**TASK DIRECTIONS**: Word for word and without images, reproduce the listing that follows.

**RECORDED INFORMATION**:
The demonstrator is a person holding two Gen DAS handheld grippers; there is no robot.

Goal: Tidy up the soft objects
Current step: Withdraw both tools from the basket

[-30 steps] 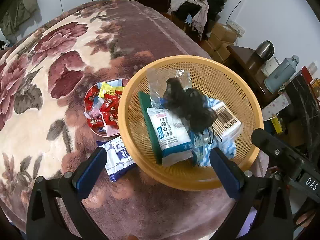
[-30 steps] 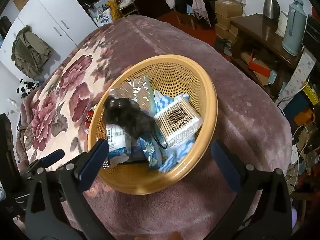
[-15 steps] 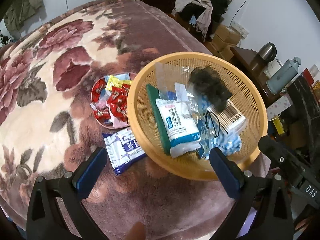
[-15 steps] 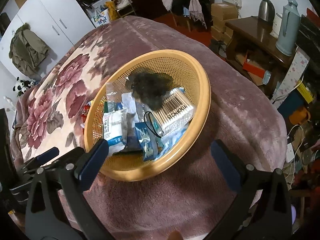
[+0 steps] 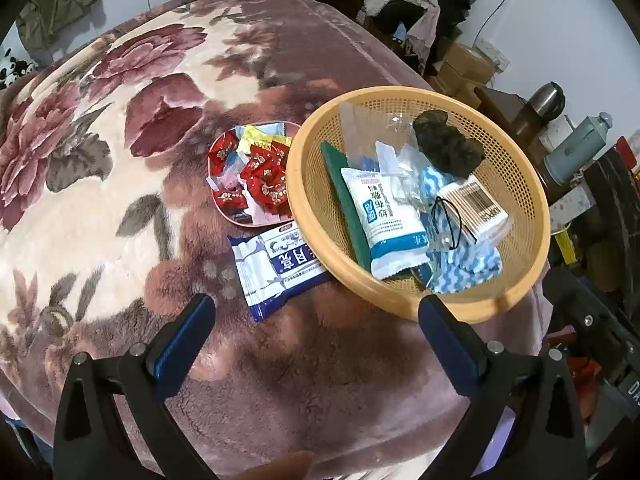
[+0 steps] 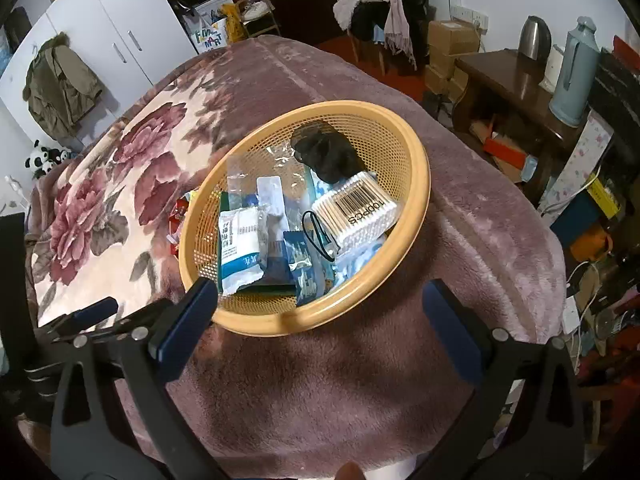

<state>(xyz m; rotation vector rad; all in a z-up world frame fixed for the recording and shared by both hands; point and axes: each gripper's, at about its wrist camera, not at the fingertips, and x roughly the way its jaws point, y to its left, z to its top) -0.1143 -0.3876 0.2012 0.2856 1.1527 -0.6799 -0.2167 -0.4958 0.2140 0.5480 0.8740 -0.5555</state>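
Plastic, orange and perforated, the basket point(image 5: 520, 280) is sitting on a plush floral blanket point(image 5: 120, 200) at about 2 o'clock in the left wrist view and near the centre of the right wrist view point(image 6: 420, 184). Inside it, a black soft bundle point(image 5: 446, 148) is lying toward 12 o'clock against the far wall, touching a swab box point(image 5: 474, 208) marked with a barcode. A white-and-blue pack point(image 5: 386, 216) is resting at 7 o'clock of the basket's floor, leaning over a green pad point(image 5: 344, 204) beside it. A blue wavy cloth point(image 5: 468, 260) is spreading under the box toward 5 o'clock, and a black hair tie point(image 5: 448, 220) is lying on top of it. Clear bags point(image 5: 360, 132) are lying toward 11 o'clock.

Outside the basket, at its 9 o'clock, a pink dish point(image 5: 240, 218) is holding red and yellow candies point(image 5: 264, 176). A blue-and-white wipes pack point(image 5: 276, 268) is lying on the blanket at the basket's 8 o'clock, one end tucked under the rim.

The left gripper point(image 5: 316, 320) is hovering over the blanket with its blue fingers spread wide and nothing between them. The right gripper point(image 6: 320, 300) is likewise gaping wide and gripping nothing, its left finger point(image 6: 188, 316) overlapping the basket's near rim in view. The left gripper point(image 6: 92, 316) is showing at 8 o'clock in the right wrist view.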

**EXERCISE SOLUTION**:
The demonstrator is a person holding two Gen DAS handheld grippers; there is no robot.

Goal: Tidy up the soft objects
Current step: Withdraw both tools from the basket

[-30 steps] 
[-30 steps] 
[-15 steps] 
[-15 steps] 
[+0 steps] 
[+0 steps] 

<state>(xyz m; rotation vector rad; all in a z-up world frame fixed for the recording and shared by both hands; point and axes: each gripper's, at about its wrist camera, not at the fingertips, and x roughly the way its jaws point, y to its left, z to its top) -0.1143 -0.3876 0.2012 0.2856 1.1527 -0.6799 -0.2167 -0.4958 0.2140 0.5480 0.8740 -0.5555</state>
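Plastic, orange and perforated, the basket point(image 5: 520, 280) is sitting on a plush floral blanket point(image 5: 120, 200) at about 2 o'clock in the left wrist view and near the centre of the right wrist view point(image 6: 420, 184). Inside it, a black soft bundle point(image 5: 446, 148) is lying toward 12 o'clock against the far wall, touching a swab box point(image 5: 474, 208) marked with a barcode. A white-and-blue pack point(image 5: 386, 216) is resting at 7 o'clock of the basket's floor, leaning over a green pad point(image 5: 344, 204) beside it. A blue wavy cloth point(image 5: 468, 260) is spreading under the box toward 5 o'clock, and a black hair tie point(image 5: 448, 220) is lying on top of it. Clear bags point(image 5: 360, 132) are lying toward 11 o'clock.

Outside the basket, at its 9 o'clock, a pink dish point(image 5: 240, 218) is holding red and yellow candies point(image 5: 264, 176). A blue-and-white wipes pack point(image 5: 276, 268) is lying on the blanket at the basket's 8 o'clock, one end tucked under the rim.

The left gripper point(image 5: 316, 320) is hovering over the blanket with its blue fingers spread wide and nothing between them. The right gripper point(image 6: 320, 300) is likewise gaping wide and gripping nothing, its left finger point(image 6: 188, 316) overlapping the basket's near rim in view. The left gripper point(image 6: 92, 316) is showing at 8 o'clock in the right wrist view.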

This completes the answer to the exercise.